14.Uma pergunta, o tempo não dá para tudo, que não cheguei a colocar a João Pedro Vaz: como é, como vê, o ensino do teatro em Portugal – desde a sua experiência como estudante até à de encenador, diretor artístico? A atriz Márcia Breia afirma no Retrato “Vamos ao teatro”, assinado pela jornalista Dina Soares, que o saber colocar a voz, cultivar as posições em palco, vem de uma formação mais clássica que (agora) estará a desaparecer. Por outra banda, no livro “Ser actor em Portugal”, do dramaturgo Jacinto Lucas Pires, uma recolha de manifestações, por parte de actores, do estado do teatro no nosso país e do que pensam e sentem sobre a sua profissão, temos artistas deste ofício que criticam o facto de a maioria dos jovens estudantes de teatro não conhecerem, actualmente, os autores e as obras clássicas de teatro, sendo que outro dos problemas reportados passa pelo fim das companhias de repertório e pela falta de teatro de repertório nos teatros nacionais. Diversamente, um maior respeito pela diferença é assinalado como um elemento que prepondera positivamente nas escolas de arte em Portugal, relativamente a um ensino não artístico. Como se posiciona quanto as estas questões?
 
14.1. Uma pergunta, o tempo não dá para tudo, que não cheguei a colocar a Nuno Cardoso: Jorge Louraço Figueira (doutorando em Estudos Artísticos na Universidade de Coimbra), no paper “Regime democrático e regimes de cena: três encenadores (Nuno Cardoso, Bruno Bravo, Gonçalo Amorim)”, escreve que Nuno Cardoso acrescenta ao ritmo da peça [que encena] uma urgência, reconhecível em vários dos seus espectáculos, que está na origem da sensação de falta de tempo. No entender deste observador, Nuno Cardoso cria “trupes tensas”, microcosmos que são “uma amostra do país, ou, pelo menos, do país semiurbano, semirrural, semicosmopolita, sempiprovinciano, enfim, semiperiférico”. Para Francesca Rayner, marcas reconhecíveis do seu trabalho de encenação são a exploração do palco na sua totalidade, quer vertical quer horizontalmente, o trabalhar a partir de um conjunto de improvisações que são depois integradas, o trabalho de ensemble. No dizer de Alexandra Moreira da Silva (investigadora, em estudos teatrais, docente da Faculdade de Letras do Porto), no diálogo que manteve consigo a propósito de “Plátonov”, o trabalho do Nuno “assenta bastante numa dimensão coreográfica, muito determinada por uma espécie de partitura múltipla – corporal, rítmica e musical (…) a experimentação, o laboratório e as improvisações são essenciais na forma como aborda o texto, a cena e, diria mesmo, a arte teatral em geral. Por exemplo, nos seus trabalhos a distribuição não é decidida antecipadamente, resultando antes de um primeiro tempo de trabalho laboratorial, e o que dele resulta de interessante, criativo e inventivo é investido depois no trabalho de encenação”.

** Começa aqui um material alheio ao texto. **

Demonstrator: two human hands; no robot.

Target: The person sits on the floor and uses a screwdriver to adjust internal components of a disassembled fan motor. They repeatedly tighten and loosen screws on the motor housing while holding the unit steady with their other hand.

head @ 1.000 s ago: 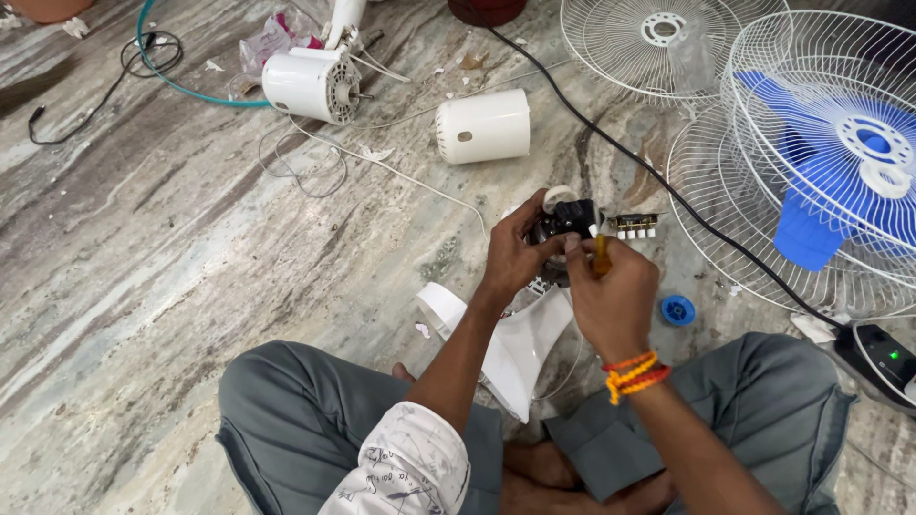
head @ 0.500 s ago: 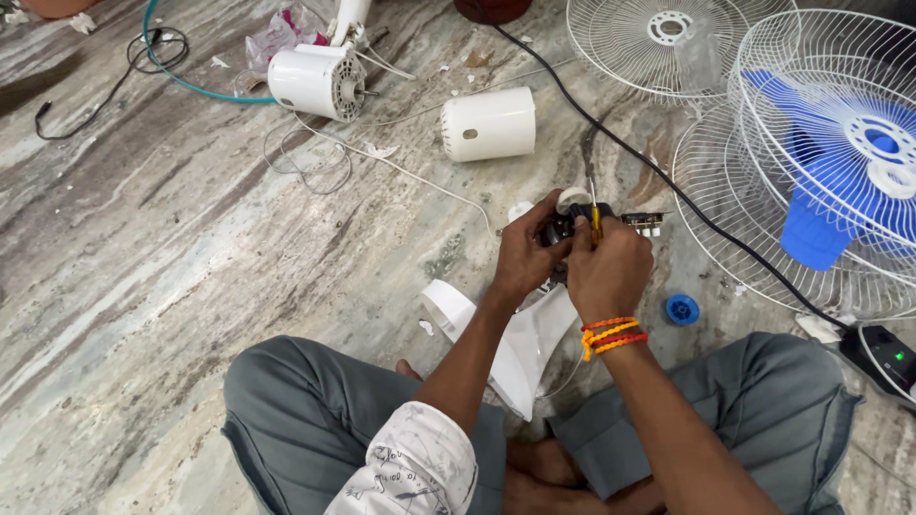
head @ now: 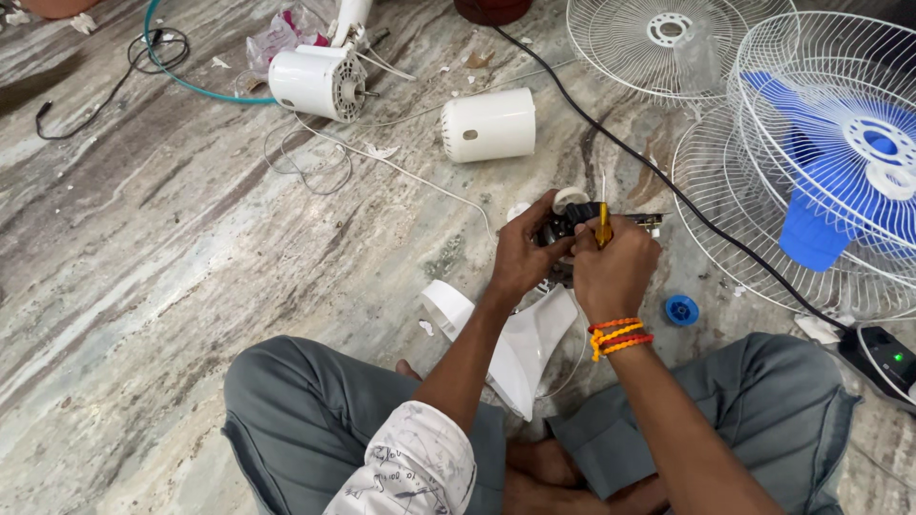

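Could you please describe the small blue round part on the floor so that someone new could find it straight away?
Start at the big fan with the blue blades on the right and drop to the marble floor below its wire guard. The blue round part lies there alone, just right of the right hand and its orange wristbands. It is the only small blue disc lying loose on the floor.

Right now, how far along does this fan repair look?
Done: motor and white cover lie off on the floor, grilles removed. In hand: left hand holds a small dark part; right hand works it with a yellow-handled tool. Left: everything remains unassembled.
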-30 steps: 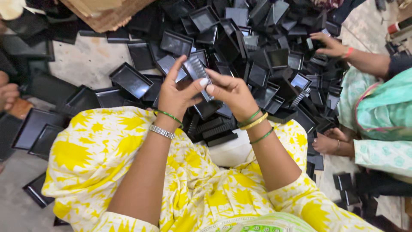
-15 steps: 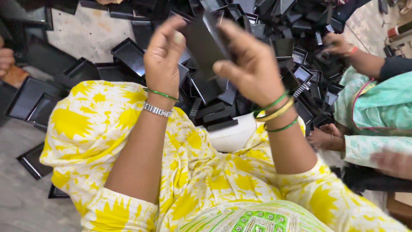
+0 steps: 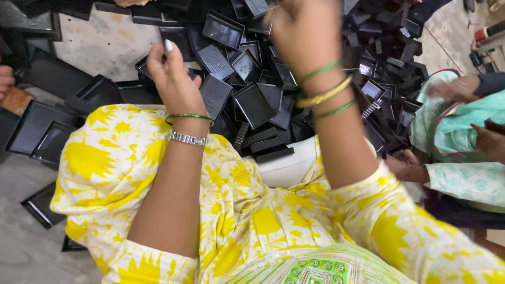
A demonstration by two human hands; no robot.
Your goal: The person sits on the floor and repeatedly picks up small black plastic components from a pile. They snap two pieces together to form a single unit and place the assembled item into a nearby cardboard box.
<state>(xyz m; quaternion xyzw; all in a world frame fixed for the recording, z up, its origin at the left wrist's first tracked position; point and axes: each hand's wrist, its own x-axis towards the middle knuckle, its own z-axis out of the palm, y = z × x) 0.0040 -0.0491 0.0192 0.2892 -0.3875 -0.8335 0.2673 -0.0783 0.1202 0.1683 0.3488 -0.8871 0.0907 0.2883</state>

Revê-se nestas características que tendem a identificar o seu trabalho como encenador? Como evoluiu o seu trabalho ao longo dos tempos?
 
15. Face ao mundo em que nos inserimos é, sim, pensável um teatro sem actores, a prazo. Para ser teatro, em qualquer caso, diz Badiou, “a dialéctica das fontes sonoras teria de ocorrer diante de um público reunido”.